On film, Lawrence particularly relished sharing the screen in “Life” with Eddie Murphy, a hero he’d once driven two hours to see perform stand-up. “I just drove back home saying to myself, ‘I’ve got work to do,’” he laughs. “And then I wound up working with him. I know it could only be but God that sent that blessing my way.”

Screen partnerships, like with Murphy in “Life” and especially Will Smith in the “Bad Boys” films, proved crucial to his creative growth. “It’s fun to be the funny man,” he says, “but when it’s time to be the straight man, be the straight man. And with partners like Eddie Murphy and Will Smith that are great at what they do, it just makes for great chemistry.” He remembers thinking “Bad Boys” was a dream project “because it was able to be able to show a real side of me, other things that I could do — not just comedy but some drama, some whooping some ass!”

“It was a fun team, the three of us,” filmmaker Michael Bay recalls of making the first “Bad Boys” film, recalling the studio’s little faith in him as a first-time director, and not much more support for Lawrence and Smith as leading men. “I have really fond memories of that movie because they treated the three of us so bad. It’s literally the greatest training ground, when no one believes in what you’re doing and they say it’s not going to work.”

“Martin’s a comic genius,” Bay continues, recalling how he would “wind up” the comedian in between scenes to heighten Lawrence’s hysterical responses by instructing Smith to call Lawrence a “bitch” in a scene when it clearly rankled him. “Comedians, they never want to lose.

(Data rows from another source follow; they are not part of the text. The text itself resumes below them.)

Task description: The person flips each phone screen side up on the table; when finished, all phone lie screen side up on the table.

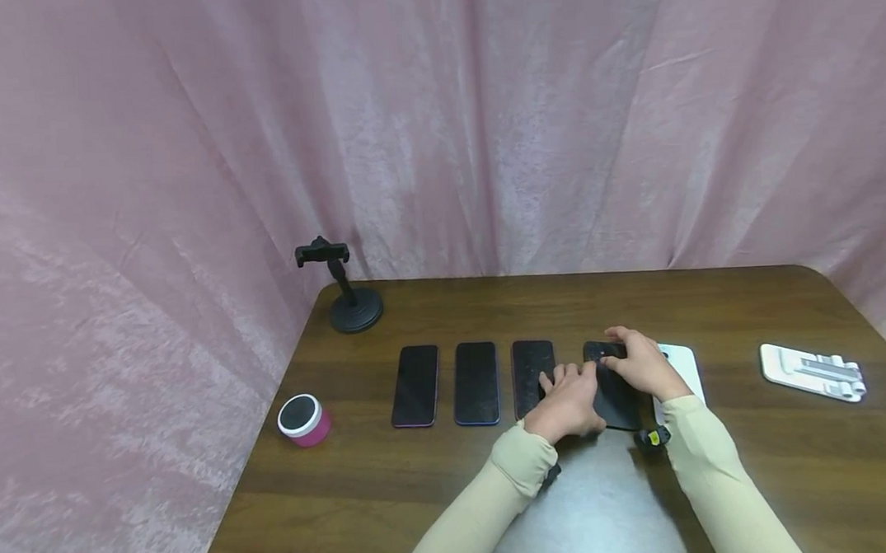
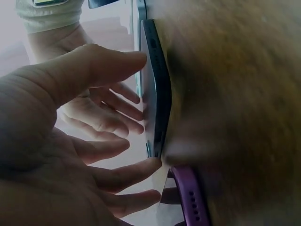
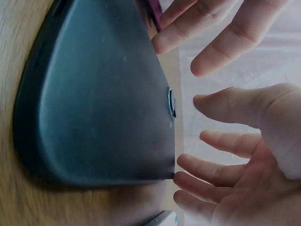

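Pale sleeves (image 1: 483,514) lead to the left hand (image 1: 571,404) and right hand (image 1: 646,370), fingers loosely extended, gripping nothing, at the face-down dark phone (image 1: 616,402) on the table (image 1: 333,479) beside a white phone (image 1: 686,366).

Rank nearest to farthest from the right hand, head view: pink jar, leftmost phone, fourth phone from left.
From the right hand:
1. Fourth phone from left: right at the hand
2. Leftmost phone: row's left end
3. Pink jar: farther left, beyond the row
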A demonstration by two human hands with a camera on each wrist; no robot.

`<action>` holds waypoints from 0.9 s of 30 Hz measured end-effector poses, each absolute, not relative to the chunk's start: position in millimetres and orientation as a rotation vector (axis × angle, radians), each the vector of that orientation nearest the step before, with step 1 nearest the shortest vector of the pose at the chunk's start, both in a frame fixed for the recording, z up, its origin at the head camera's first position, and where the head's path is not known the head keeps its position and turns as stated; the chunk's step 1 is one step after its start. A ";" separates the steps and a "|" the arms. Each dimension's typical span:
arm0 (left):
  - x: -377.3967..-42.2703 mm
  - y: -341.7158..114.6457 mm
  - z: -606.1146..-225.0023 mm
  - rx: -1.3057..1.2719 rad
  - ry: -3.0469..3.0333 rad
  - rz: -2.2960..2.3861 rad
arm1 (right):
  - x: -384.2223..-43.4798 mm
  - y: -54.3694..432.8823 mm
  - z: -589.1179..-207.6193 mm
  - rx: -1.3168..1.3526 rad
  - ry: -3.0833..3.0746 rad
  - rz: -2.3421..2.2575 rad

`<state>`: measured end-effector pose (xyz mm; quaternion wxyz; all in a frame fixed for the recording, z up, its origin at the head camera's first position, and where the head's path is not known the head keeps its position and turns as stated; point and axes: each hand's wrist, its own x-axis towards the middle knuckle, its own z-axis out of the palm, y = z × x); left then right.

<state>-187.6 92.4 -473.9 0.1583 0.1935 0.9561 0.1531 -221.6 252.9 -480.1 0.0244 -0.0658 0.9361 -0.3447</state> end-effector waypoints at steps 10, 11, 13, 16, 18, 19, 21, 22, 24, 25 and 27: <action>-185.2 100.5 -475.3 0.533 2.779 0.376 | -219.8 255.0 -483.7 -0.212 2.926 -0.896; -185.2 100.7 -475.5 0.535 2.788 0.374 | -220.0 254.9 -484.5 -0.214 2.930 -0.889; -184.5 100.8 -475.3 0.542 2.799 0.365 | -220.2 254.5 -485.0 -0.206 2.926 -0.891; -182.9 101.5 -475.2 0.554 2.814 0.332 | -220.7 254.3 -485.2 -0.182 2.915 -0.892; -181.4 102.3 -474.5 0.561 2.825 0.315 | -220.7 254.3 -485.1 -0.160 2.906 -0.892; -180.6 103.0 -474.2 0.562 2.832 0.307 | -220.5 254.2 -484.8 -0.150 2.901 -0.891; -179.0 104.2 -473.7 0.562 2.844 0.292 | -220.6 254.1 -484.4 -0.136 2.893 -0.890; -178.2 104.7 -473.0 0.558 2.851 0.289 | -220.8 254.1 -484.3 -0.132 2.892 -0.889; -177.3 105.7 -472.7 0.551 2.860 0.283 | -221.4 254.1 -483.6 -0.138 2.902 -0.880; -176.9 106.1 -472.2 0.548 2.864 0.279 | -221.9 253.7 -483.6 -0.136 2.904 -0.877; -176.5 106.6 -471.7 0.549 2.870 0.272 | -222.7 253.5 -483.3 -0.133 2.912 -0.872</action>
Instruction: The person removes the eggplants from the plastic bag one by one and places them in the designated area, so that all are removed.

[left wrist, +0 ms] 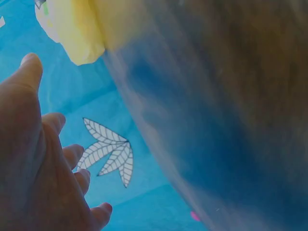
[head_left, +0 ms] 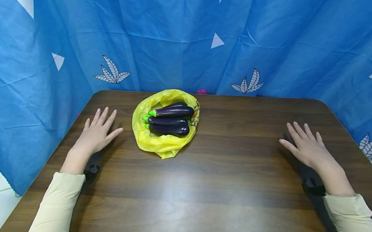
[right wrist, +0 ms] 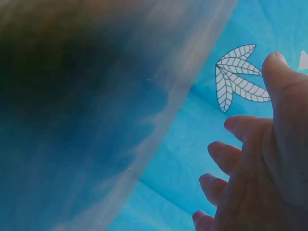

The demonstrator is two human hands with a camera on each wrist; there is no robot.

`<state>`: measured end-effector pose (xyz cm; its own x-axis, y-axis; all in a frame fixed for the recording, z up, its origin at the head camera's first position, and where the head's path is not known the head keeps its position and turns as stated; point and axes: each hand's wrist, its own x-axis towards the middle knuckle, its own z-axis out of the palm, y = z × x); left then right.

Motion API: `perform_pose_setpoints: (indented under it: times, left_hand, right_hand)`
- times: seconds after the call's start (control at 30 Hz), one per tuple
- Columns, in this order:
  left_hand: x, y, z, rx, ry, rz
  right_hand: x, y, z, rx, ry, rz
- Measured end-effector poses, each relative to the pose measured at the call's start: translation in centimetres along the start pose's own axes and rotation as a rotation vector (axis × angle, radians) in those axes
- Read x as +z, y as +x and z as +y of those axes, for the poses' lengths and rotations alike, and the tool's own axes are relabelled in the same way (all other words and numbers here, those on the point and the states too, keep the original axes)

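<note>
A yellow plastic bag [head_left: 144, 140] lies with its mouth spread wide near the table's far edge, left of the middle. Several dark purple eggplants [head_left: 171, 129] with green stem ends lie in it, side by side. To the left of the bag is my left hand [head_left: 94, 134], palm down, fingers spread, holding nothing. Far off to the right, my right hand [head_left: 309, 149] is likewise spread and holds nothing. The left wrist view catches part of the yellow bag [left wrist: 79, 33] beyond the thumb. In the right wrist view only the right hand [right wrist: 260, 159], table and curtain appear.
The brown wooden table [head_left: 227, 177] has rounded far corners. Behind it and at both sides hangs a blue curtain [head_left: 164, 56] with white triangles and leaf prints. A black strap [head_left: 91, 172] sits at the left wrist, another black strap [head_left: 313, 186] at the right.
</note>
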<state>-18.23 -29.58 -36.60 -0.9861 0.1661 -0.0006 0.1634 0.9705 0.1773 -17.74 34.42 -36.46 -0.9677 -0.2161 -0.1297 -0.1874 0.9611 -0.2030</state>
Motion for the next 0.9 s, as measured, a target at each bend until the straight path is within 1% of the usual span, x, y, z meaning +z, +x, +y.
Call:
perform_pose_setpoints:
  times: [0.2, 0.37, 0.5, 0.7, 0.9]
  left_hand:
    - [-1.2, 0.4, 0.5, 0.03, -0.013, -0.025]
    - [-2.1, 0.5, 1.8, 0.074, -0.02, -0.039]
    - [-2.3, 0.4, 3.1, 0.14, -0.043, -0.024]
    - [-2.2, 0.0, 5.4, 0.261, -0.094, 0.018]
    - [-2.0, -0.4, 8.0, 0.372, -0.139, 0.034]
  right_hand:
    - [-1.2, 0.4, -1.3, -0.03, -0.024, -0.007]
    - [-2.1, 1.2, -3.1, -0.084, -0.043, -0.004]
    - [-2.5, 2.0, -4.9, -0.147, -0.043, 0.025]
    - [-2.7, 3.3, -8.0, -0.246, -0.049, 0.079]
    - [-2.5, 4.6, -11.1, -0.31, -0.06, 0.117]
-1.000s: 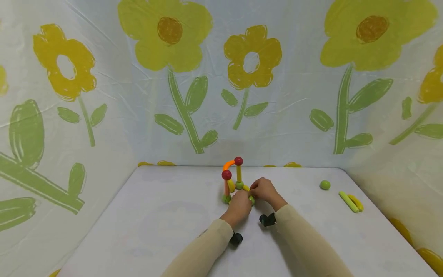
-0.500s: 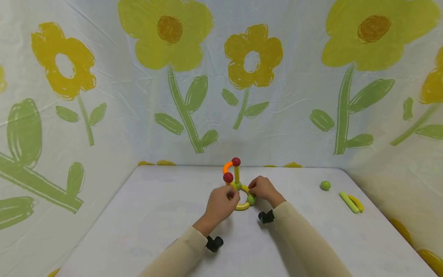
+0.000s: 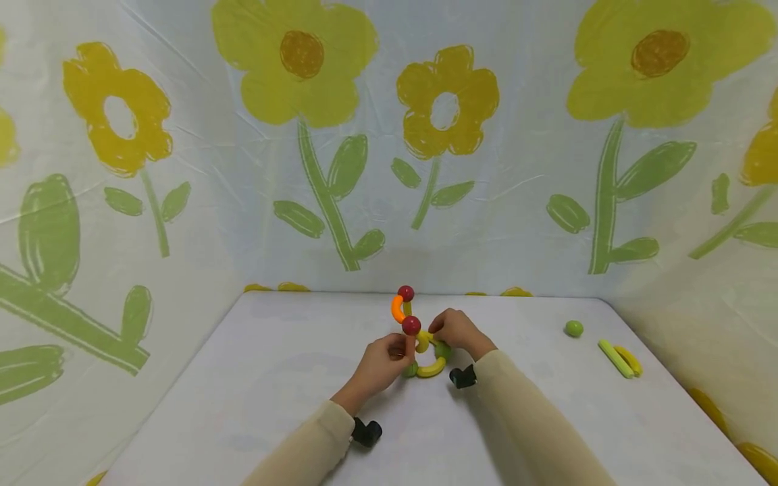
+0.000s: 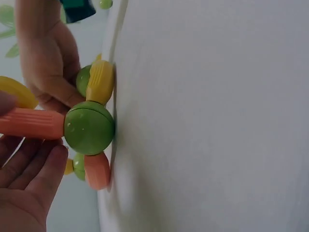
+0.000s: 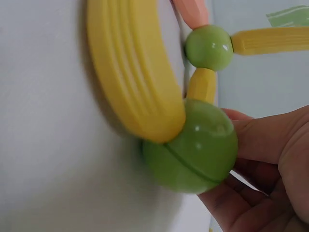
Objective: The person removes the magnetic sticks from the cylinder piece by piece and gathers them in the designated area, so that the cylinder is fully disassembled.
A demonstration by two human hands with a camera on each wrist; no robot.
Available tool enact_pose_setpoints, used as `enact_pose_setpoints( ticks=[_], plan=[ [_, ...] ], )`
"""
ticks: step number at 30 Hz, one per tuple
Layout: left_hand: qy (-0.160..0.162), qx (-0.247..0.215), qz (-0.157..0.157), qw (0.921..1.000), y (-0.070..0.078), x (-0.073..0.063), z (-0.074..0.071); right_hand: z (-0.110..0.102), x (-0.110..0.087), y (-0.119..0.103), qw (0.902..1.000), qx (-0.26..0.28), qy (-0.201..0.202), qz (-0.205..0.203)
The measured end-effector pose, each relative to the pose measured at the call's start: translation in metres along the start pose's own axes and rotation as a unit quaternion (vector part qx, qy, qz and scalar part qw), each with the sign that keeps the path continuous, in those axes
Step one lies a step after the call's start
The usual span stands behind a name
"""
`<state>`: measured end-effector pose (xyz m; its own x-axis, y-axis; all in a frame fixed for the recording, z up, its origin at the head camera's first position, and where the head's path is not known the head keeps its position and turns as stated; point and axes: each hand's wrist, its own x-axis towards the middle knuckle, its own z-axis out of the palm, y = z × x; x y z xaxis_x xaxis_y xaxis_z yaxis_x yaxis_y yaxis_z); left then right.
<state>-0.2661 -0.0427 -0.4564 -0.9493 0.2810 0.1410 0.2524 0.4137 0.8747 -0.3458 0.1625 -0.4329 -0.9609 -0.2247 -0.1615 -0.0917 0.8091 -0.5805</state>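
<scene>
Coral rod, seemingly between left fingers

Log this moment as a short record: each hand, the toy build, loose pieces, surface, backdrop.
Left hand: grips the salmon upright stick
Right hand: at the right-hand green ball; exact contact partly hidden
Build top: two red balls joined by an orange curved stick
Build base: includes a yellow curved stick meeting that green ball
Loose pieces, at right: loose green ball, light green straight stick, second yellow curved stick
Surface: white tabletop
Backdrop: flower-printed sheet
</scene>
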Motion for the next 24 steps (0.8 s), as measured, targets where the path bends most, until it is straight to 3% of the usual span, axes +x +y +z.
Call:
enact_pose_setpoints(
  ticks=[8, 13, 16, 24],
  plan=[
    [-0.02, 0.025, 0.007, 0.9995, 0.009, -0.005, 0.008, 0.002, 0.008, -0.004, 0.9998, -0.01, -0.007, -0.016],
    [-0.008, 0.054, 0.022, 0.9983, 0.012, -0.005, 0.014, 0.0, 0.005, -0.004, 0.9993, -0.026, -0.005, -0.025],
    [0.001, 0.062, 0.028, 0.9977, 0.013, -0.004, 0.016, -0.006, -0.002, -0.004, 0.9985, -0.02, -0.004, -0.052],
    [0.033, 0.079, 0.04, 0.9955, 0.01, 0.006, 0.02, -0.034, -0.033, 0.004, 0.9855, 0.092, -0.018, -0.142]
  ],
)
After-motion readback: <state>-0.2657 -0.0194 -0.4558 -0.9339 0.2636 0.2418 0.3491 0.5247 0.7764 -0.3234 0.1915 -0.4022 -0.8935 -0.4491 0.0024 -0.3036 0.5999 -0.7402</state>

They always have to come back with the best lines. And you can see him coming up with a joke live on camera that brings the house down. He goes, ‘I’ll drive off this fucking cliff. It will be two bitches in the sea.’”

Amid his meteoric successes, Lawrence would also stumble occasionally, generating distressing headlines that reported health crises and erratic behavior. “I got through it through faith, through family and close friends that loved and cared about me and that took me up under their wing and supported me… and told me this was right and this was wrong,” says Lawrence, who also credits his devoted audience for reigniting his creative drive. “I probably was depressed and lost energy for what I was doing, but I got that back. My fans helped me get that back.”

Following the worldwide box office haul of $424.6 million for “Bad Boys for Life” and a fourth film in the works, Lawrence is contemplating a full-circle return to the stand-up stage. “I believe God will let me know when that time is right, when He is ready for me to get back out there and speak my piece,” he says. “I just want it to be fun and insightful and people to laugh and take their minds away from crazy stuff.”

Lawrence says that’s a course he means to follow in all facets of his career going forward. “The challenges will be what they will, but I’m up for them,” he says. “This chapter of my life is just about putting out good work and doing good things and being a light and a vessel for people.” Currently, the only detour he’ll take from “Bad Boys 4” is to hit Hollywood Boulevard for that star — but it will be a short one.

“It’s about focus and being ready, and staying ready,” he says. “We’ll celebrate for a minute — but then it’s time to get back to work.”